§ **WHAT TO WORK ON**
Search the records below for the string "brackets" and copy each line where it turns up.

****************

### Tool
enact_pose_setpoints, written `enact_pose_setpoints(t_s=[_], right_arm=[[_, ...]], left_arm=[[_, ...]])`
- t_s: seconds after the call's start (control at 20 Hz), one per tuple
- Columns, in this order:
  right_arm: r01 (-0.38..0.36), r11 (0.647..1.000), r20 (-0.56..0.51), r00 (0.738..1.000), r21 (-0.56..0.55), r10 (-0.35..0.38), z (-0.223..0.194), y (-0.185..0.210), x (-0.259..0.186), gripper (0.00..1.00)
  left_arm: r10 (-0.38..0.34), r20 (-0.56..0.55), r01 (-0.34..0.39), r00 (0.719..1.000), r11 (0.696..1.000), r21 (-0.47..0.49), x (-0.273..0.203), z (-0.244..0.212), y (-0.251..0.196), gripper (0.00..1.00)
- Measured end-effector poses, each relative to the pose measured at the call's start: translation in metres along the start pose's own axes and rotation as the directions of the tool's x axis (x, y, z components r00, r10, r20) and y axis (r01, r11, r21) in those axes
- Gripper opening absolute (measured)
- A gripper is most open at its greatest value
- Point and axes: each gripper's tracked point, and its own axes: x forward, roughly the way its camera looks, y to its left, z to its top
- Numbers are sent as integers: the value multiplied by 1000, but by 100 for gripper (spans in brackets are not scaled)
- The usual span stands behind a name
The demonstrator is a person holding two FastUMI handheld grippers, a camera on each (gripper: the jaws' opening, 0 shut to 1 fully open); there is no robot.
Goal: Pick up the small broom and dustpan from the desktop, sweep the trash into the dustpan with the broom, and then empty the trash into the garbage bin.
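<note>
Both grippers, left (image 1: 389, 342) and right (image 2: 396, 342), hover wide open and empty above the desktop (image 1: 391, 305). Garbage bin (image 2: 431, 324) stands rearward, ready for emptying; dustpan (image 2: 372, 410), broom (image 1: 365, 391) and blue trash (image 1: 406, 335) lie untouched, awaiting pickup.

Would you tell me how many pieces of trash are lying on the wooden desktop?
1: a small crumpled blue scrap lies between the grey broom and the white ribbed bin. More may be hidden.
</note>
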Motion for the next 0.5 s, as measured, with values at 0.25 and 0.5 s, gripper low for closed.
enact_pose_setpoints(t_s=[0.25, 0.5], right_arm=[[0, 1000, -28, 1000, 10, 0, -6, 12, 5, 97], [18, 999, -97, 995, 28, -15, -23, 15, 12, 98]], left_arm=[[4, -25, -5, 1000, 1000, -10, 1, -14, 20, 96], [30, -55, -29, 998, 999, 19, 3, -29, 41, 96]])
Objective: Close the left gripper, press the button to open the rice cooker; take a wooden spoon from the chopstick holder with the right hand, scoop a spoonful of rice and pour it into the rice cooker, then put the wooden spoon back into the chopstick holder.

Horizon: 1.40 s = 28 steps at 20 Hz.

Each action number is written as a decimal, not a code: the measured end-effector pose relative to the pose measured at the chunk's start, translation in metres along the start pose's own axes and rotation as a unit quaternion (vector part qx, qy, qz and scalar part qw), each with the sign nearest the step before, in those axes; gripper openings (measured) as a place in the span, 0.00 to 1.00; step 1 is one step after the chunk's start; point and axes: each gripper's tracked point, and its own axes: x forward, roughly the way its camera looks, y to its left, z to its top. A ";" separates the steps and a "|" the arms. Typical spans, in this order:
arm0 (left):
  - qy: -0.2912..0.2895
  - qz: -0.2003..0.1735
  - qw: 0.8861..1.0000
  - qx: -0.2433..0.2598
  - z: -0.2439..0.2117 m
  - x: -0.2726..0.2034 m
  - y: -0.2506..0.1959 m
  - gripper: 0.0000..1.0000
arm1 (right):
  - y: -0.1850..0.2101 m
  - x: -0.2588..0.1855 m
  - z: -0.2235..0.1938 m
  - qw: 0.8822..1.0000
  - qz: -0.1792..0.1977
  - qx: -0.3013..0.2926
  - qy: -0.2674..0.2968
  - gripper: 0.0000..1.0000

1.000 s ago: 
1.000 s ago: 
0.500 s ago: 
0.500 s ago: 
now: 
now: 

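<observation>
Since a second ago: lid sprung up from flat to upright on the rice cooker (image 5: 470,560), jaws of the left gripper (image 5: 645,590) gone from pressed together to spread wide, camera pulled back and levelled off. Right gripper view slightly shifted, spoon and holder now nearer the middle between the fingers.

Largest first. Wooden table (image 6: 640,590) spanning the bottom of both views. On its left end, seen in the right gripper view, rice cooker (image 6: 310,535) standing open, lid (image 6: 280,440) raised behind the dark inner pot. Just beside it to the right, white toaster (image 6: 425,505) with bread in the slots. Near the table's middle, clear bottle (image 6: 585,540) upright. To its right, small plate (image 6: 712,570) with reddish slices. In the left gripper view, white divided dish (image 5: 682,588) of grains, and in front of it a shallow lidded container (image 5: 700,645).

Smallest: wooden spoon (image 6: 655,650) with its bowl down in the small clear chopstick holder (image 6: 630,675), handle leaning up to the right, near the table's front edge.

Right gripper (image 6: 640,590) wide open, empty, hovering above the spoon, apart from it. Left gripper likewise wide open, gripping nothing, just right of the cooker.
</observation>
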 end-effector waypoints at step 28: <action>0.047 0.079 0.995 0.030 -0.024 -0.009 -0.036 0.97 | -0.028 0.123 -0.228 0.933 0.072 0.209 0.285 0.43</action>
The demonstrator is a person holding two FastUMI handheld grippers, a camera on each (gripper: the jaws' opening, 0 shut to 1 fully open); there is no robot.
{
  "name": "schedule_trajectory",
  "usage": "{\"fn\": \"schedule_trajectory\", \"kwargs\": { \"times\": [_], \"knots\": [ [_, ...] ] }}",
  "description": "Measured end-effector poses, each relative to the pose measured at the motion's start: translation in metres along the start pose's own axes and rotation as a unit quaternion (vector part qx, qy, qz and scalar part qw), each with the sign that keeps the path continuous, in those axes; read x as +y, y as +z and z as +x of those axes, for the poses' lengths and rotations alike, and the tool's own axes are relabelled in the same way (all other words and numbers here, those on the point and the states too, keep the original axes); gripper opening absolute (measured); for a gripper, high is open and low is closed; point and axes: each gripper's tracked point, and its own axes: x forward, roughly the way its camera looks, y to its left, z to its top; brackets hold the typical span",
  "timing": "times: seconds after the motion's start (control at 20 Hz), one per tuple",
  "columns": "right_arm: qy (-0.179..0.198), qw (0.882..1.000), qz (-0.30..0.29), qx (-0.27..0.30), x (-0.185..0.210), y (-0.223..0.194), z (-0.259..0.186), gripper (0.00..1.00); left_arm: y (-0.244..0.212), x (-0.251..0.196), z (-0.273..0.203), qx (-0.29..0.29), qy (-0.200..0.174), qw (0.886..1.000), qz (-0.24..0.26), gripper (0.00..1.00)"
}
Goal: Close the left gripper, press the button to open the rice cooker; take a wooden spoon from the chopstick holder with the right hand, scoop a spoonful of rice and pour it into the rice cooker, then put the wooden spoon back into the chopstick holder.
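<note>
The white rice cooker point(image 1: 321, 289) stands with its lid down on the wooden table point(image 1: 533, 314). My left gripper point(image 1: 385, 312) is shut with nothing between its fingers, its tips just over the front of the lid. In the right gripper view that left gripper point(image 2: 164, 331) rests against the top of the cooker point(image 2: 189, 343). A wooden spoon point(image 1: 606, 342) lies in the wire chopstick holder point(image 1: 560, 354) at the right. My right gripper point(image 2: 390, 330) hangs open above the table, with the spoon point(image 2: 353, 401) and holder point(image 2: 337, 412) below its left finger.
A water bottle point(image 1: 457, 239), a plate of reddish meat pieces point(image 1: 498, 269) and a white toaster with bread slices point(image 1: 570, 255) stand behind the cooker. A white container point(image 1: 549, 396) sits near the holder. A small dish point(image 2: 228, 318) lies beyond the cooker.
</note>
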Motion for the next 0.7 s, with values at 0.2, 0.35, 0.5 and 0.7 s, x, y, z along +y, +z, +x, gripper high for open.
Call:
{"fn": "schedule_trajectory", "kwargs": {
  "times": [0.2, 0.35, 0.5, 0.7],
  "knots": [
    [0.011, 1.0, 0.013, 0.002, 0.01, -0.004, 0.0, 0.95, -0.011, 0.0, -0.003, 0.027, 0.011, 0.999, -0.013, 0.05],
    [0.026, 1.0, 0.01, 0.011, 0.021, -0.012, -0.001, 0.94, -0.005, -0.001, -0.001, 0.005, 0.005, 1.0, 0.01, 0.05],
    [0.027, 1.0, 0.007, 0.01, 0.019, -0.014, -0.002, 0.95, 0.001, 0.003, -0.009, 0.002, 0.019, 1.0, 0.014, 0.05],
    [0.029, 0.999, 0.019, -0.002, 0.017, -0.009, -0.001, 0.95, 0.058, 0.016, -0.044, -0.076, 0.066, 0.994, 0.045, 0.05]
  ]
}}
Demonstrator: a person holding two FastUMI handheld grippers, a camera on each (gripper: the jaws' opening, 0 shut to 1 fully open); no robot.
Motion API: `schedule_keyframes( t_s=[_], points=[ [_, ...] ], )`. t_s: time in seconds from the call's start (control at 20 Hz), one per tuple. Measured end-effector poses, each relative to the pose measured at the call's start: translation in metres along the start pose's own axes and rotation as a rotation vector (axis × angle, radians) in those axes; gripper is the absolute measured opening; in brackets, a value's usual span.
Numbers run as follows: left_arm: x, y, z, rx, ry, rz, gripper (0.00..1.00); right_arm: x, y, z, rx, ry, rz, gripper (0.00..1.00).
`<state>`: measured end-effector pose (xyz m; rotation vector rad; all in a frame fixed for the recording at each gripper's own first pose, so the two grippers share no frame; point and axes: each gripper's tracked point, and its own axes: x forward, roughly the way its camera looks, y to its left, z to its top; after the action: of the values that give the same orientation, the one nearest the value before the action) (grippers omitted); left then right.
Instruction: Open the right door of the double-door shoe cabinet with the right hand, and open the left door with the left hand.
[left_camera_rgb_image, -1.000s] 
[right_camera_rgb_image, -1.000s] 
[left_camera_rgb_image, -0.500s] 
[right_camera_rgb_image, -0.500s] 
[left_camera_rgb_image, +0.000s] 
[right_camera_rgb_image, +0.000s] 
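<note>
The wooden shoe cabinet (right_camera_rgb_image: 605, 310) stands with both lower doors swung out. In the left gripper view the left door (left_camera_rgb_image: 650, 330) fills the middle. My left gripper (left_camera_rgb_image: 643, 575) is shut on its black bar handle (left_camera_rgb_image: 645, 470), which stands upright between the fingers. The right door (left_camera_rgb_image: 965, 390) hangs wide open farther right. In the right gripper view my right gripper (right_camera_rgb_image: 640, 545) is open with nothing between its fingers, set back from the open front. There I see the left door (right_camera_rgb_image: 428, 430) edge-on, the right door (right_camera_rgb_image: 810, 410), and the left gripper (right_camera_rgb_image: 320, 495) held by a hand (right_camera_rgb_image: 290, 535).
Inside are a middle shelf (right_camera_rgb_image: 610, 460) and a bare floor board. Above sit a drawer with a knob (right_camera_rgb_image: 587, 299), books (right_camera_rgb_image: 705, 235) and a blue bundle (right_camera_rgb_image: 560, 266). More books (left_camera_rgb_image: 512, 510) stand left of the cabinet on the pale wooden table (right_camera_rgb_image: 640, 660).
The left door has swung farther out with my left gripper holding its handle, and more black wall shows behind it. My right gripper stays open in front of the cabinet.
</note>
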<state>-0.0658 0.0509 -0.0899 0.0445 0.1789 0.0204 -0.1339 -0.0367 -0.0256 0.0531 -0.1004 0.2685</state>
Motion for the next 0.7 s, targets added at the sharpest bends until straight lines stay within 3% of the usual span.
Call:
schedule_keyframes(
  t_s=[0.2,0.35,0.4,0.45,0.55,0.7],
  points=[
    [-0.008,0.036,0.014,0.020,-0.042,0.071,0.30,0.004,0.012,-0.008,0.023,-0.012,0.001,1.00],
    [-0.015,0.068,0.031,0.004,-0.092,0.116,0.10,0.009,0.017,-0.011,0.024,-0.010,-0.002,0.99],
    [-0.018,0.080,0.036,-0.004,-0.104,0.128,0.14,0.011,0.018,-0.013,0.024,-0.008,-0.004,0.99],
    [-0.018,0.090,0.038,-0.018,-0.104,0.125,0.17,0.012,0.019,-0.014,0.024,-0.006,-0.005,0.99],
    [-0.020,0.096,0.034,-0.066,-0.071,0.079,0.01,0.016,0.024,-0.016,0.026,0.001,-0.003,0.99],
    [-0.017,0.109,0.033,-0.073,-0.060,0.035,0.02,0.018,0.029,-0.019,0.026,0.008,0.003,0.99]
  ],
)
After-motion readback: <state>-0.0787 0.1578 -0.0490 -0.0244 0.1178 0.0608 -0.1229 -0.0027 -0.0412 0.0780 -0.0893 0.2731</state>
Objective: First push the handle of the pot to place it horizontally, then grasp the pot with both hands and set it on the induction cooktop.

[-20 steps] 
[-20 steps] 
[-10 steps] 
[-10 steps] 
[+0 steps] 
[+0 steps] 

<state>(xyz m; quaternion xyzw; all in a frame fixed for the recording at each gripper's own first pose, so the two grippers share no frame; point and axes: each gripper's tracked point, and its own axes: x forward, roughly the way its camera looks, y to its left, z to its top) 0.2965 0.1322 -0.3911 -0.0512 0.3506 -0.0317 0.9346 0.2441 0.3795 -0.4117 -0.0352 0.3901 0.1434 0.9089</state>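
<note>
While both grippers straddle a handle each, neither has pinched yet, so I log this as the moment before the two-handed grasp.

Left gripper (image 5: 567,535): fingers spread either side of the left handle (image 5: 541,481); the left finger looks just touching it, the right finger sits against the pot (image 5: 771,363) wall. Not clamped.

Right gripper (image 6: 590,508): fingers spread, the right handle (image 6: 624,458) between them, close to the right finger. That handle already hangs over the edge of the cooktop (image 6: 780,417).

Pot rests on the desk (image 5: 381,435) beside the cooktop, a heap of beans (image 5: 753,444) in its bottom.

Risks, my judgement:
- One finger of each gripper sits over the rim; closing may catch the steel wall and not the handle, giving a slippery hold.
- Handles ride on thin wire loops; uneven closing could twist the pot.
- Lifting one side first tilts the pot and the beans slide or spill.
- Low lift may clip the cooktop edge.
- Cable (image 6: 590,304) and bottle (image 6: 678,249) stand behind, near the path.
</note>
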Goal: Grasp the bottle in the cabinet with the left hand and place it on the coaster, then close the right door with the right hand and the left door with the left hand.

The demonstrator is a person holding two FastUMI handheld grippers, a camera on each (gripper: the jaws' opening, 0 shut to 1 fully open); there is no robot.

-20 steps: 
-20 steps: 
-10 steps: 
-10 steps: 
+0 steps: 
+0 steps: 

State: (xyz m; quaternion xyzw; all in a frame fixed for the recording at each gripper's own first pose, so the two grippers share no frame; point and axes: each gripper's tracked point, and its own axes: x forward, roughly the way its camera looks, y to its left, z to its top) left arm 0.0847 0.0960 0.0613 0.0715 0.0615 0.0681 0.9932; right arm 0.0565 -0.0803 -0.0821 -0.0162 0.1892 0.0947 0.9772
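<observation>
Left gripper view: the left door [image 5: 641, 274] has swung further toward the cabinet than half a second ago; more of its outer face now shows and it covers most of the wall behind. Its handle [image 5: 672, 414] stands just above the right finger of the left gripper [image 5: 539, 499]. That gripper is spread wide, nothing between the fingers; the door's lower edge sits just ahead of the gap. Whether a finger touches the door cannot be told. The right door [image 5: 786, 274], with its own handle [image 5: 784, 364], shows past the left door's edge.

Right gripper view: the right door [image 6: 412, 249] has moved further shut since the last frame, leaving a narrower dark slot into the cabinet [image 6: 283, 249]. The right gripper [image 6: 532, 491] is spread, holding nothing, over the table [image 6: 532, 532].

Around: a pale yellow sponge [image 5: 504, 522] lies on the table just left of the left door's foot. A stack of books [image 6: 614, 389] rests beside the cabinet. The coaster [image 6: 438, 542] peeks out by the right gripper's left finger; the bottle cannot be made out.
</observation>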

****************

§ **REPLY TO THE EXERCISE**
- Numbers are sent as integers: the value multiplied by 1000, but by 100 for gripper (spans in brackets are not scaled)
  "description": "Measured end-effector poses, each relative to the pose measured at the motion's start: translation in metres along the start pose's own axes and rotation as a unit quaternion (vector part qx, qy, qz and scalar part qw), each with the sign that keeps the path continuous, in those axes; read x as +y, y as +z and z as +x of those axes, for the poses' lengths and rotations alike, and the tool's own axes are relabelled in the same way (all other words and numbers here, those on the point and the states too, keep the original axes); gripper opening absolute (measured); for a gripper, high is open and low is closed; point and axes: each gripper's tracked point, and its own axes: x forward, roughly the way its camera looks, y to its left, z to its top; brackets hold the typical span",
Motion API: `schedule_keyframes( t_s=[_], points=[ [_, ...] ], )`. t_s: time in seconds from the call's start (control at 20 Hz), one per tuple. Measured end-effector poses, each relative to the pose measured at the call's start: translation in metres along the start pose's own axes and rotation as a rotation vector (axis × angle, radians) in those axes; gripper is the absolute measured opening; in brackets, a value's usual span.

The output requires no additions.